Speaking after the meeting, the council’s Lib Dem leader Sue Cooper said: “It’s now time to focus on doing everything we can to tackle the climate emergency, including developing new planning policies that seek to ensure new buildings and developments in the district are genuinely sustainable, meet high-quality environmental standards, and meet local needs.”

SODC had planned to scrap its local plan in October last year and rewrite it because the Lib Dem-Green coalition, elected in May 2019, was concerned it would result in too much building on greenbelt land.

But Mr Jenrick put a suspension in place to stop them speaking about it or taking any action on the Local Plan.

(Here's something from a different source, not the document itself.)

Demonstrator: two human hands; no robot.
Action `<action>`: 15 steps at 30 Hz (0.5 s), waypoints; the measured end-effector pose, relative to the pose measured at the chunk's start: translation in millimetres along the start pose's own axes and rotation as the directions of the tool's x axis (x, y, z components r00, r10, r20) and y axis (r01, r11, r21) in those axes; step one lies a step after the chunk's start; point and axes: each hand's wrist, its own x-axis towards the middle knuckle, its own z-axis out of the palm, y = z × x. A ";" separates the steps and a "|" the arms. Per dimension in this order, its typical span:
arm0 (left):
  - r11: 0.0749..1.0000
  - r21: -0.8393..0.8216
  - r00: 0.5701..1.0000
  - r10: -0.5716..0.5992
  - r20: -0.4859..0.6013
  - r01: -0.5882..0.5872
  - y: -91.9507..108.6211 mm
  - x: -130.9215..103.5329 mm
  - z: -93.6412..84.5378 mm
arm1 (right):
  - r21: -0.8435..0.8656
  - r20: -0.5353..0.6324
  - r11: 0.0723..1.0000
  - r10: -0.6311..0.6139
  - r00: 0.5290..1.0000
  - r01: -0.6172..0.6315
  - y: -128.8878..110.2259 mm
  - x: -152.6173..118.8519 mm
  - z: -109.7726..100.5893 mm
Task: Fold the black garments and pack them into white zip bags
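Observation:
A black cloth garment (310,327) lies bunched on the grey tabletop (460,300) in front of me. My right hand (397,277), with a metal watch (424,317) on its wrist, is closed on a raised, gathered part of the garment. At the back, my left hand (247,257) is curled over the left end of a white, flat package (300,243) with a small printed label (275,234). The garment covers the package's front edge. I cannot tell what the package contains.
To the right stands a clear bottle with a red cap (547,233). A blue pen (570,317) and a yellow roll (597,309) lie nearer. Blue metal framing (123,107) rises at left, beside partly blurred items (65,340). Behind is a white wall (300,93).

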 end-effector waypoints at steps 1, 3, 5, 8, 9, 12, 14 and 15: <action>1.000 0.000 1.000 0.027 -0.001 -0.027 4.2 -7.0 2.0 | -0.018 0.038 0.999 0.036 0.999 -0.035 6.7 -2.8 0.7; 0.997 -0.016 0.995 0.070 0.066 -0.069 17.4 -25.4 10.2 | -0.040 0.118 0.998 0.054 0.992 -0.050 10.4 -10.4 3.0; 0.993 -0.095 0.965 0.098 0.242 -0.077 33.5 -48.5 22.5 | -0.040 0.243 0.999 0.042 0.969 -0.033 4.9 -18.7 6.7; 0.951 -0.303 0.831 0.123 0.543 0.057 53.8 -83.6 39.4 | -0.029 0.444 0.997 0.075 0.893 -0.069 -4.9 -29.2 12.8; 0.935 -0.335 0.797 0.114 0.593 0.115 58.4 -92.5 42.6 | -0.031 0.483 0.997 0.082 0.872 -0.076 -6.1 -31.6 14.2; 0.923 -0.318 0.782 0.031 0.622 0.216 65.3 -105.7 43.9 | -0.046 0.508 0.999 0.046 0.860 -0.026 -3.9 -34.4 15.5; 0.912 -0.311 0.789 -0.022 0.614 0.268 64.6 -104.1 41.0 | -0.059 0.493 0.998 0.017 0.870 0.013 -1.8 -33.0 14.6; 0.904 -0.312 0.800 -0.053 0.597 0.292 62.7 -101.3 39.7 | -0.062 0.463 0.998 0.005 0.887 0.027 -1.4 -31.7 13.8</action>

There were suggestions in February he might hand control of the plan to Oxfordshire County Council, leading to accusations of ignoring the local democratic decision to vote in the Lib Dems and Greens.

On Tuesday, he gave the council a new 'direction' they had to obey in his letter, citing planning law as the basis for his orders.

During the meeting, many councillors were resigned to accepting a Local Plan they hated, after fighting tooth and nail to scrap it and start again.

Didcot councillor Celia Wilson said: “I want to say to you I feel that the choice I have tonight is between a bad option and a worse one."

“I am voting for the least-worse option in my opinion.”

Green councillor Sue Roberts said future generations would be horrified by the result of approving the plan, as building on the greenbelt would lead to environmental destruction.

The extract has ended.